Pedro died days later from alleged suicide. Like Pedro, Kipruto had found the magistrate’s decision to cancel his wife’s bond and detain her for absconding court unbearable.
Another US case with parallels to magistrate Kivuti’s murder is the March 11, 2005 fatal gun attack by Brian Nichols, a convict who fled from police while being led to a courtroom on a second rape charge.
Killed the judge
Nichols grabbed a gun, burst into Judge Rowland Barnes’ chambers and killed the judge and a journalist.
On May 21 1988, Judge Richard Daronco was shot and killed in his New York home by a man dissatisfied by the judge’s dismissal of a sex discrimination suit against the assailant’s daughter.
Besides political motives to intimidate, judges have been attacked or killed by obsessed attackers with no clear motive as happened in the April 9 2021 murder of Judge Sandra Feuerstein by a deranged drug induced stalker.
Disgruntled drug lords and criminals often order hits on the judges who take bribes and rule contrary to instructions. A few years ago, there were reports that a judge in Kenya was embroiled in an altercation with his police bodyguard after the latter vanished with a huge bribe he had collected for the judge.

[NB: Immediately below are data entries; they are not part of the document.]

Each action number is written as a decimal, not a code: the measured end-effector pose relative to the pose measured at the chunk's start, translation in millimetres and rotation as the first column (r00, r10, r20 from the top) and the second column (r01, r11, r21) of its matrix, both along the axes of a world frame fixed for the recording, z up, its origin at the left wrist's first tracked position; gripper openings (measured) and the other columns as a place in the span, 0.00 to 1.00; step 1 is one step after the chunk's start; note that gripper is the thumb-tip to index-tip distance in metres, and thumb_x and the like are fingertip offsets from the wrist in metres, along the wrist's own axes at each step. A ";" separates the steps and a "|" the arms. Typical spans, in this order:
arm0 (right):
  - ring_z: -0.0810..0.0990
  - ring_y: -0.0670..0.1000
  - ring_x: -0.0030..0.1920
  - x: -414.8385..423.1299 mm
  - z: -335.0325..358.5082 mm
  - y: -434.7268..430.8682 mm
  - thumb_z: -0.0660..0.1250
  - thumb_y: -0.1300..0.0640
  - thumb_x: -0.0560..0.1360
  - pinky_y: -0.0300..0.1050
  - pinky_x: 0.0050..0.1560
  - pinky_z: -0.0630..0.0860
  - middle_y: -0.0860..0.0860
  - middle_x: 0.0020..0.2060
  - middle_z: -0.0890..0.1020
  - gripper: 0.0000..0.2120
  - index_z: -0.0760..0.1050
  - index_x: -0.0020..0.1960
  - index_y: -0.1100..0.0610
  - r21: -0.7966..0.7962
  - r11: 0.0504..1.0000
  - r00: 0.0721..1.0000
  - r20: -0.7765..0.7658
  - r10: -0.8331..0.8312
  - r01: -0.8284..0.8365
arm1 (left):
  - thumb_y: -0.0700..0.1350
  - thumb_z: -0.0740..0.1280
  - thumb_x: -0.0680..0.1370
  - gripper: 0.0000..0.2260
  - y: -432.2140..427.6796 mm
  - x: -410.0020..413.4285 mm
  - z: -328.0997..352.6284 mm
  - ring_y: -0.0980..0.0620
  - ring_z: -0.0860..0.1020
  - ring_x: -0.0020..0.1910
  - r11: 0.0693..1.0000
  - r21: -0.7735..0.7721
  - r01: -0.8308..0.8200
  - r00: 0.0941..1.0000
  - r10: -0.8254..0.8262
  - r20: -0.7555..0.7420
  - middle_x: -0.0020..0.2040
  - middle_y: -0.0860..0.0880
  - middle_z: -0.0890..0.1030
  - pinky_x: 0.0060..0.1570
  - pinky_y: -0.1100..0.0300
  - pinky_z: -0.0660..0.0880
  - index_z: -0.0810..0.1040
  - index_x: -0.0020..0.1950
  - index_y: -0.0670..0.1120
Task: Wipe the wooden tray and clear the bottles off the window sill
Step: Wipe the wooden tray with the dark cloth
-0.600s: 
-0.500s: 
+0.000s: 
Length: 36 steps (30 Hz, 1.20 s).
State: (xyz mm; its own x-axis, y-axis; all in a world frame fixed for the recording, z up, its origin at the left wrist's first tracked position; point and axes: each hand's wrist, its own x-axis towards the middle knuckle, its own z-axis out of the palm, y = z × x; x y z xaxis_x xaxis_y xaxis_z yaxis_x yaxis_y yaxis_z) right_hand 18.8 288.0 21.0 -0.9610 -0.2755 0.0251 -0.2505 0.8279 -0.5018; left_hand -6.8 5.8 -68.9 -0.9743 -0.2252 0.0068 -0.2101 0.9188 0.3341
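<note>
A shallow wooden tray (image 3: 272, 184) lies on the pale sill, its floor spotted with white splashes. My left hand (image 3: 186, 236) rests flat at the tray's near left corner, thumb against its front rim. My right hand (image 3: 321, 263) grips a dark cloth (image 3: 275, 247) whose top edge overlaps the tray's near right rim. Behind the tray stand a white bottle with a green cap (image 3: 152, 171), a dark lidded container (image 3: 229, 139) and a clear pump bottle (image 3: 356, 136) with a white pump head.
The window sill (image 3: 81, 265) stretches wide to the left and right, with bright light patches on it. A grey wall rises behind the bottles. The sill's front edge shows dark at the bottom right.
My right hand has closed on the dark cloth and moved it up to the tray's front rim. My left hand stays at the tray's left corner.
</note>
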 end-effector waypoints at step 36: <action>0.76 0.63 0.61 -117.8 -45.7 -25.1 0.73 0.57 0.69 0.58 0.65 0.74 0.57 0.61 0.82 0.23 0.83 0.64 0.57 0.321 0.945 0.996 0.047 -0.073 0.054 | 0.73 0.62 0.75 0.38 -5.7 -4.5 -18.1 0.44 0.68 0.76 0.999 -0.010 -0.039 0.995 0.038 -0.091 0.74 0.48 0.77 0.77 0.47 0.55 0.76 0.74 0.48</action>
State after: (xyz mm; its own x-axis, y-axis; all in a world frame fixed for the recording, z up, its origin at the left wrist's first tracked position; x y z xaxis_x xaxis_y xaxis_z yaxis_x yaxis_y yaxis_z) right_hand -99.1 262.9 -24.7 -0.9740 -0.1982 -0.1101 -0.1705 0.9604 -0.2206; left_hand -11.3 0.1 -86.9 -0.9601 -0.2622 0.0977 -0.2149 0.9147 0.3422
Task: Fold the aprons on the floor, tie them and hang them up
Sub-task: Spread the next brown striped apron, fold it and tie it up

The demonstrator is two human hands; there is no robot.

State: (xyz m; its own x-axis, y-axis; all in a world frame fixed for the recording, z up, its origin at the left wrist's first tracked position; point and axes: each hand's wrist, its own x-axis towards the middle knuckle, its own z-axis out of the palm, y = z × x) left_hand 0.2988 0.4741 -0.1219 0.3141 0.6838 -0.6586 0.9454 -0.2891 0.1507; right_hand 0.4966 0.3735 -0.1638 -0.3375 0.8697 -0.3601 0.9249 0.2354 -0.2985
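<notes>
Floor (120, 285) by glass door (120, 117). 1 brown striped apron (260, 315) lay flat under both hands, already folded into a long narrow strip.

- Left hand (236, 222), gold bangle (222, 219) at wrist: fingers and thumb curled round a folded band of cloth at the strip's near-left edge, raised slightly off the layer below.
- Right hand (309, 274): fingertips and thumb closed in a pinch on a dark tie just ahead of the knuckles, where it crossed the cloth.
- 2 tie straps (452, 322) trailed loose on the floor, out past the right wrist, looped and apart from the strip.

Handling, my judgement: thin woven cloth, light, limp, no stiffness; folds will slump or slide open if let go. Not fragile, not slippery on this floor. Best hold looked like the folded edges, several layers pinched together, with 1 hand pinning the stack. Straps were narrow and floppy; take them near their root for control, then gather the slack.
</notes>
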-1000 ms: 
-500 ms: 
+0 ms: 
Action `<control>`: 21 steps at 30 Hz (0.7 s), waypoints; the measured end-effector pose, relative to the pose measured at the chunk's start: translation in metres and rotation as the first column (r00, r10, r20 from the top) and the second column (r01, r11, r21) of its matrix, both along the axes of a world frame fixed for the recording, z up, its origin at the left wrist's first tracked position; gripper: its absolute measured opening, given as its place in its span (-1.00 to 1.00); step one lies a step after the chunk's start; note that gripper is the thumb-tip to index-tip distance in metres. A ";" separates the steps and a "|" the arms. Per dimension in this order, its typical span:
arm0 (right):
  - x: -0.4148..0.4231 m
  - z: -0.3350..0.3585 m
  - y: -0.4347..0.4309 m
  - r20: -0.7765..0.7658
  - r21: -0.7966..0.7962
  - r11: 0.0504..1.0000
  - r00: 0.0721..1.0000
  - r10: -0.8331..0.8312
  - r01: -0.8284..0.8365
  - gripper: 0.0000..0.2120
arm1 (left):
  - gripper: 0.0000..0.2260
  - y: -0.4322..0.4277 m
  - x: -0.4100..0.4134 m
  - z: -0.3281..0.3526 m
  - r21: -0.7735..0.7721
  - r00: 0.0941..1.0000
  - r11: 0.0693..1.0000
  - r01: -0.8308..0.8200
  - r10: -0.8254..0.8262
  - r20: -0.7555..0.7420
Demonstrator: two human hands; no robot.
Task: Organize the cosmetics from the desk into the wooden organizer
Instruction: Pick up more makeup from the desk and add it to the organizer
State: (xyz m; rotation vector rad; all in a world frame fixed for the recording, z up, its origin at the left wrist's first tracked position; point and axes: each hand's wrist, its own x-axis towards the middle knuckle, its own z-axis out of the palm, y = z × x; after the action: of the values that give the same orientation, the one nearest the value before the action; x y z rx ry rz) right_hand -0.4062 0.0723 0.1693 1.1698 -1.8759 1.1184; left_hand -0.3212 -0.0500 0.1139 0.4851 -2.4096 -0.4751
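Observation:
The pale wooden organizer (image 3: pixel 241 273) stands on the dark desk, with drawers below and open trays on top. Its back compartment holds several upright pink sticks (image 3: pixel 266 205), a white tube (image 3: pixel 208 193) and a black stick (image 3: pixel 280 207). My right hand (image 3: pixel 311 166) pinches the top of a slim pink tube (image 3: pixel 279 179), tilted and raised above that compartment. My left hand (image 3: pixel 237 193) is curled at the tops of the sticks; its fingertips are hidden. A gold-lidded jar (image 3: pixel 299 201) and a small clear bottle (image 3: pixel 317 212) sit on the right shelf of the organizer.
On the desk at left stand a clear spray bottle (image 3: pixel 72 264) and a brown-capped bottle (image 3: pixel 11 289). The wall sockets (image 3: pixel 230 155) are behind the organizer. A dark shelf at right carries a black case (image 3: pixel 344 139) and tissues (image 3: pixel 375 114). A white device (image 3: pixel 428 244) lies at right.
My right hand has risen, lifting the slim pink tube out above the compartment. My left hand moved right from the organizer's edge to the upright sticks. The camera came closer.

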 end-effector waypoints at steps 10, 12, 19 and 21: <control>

Apparently, the judge habitually sent the disgruntled policeman to collect bribes in suitcases without any payment. It is claimed that one day, the officer decided to help himself to the loot and he vanished. The judge tried to report to police but backed down when the policeman threatened to expose him. The officer was quietly redeployed.
The writer is a journalist and Advocate of the High Court based in Mombasa.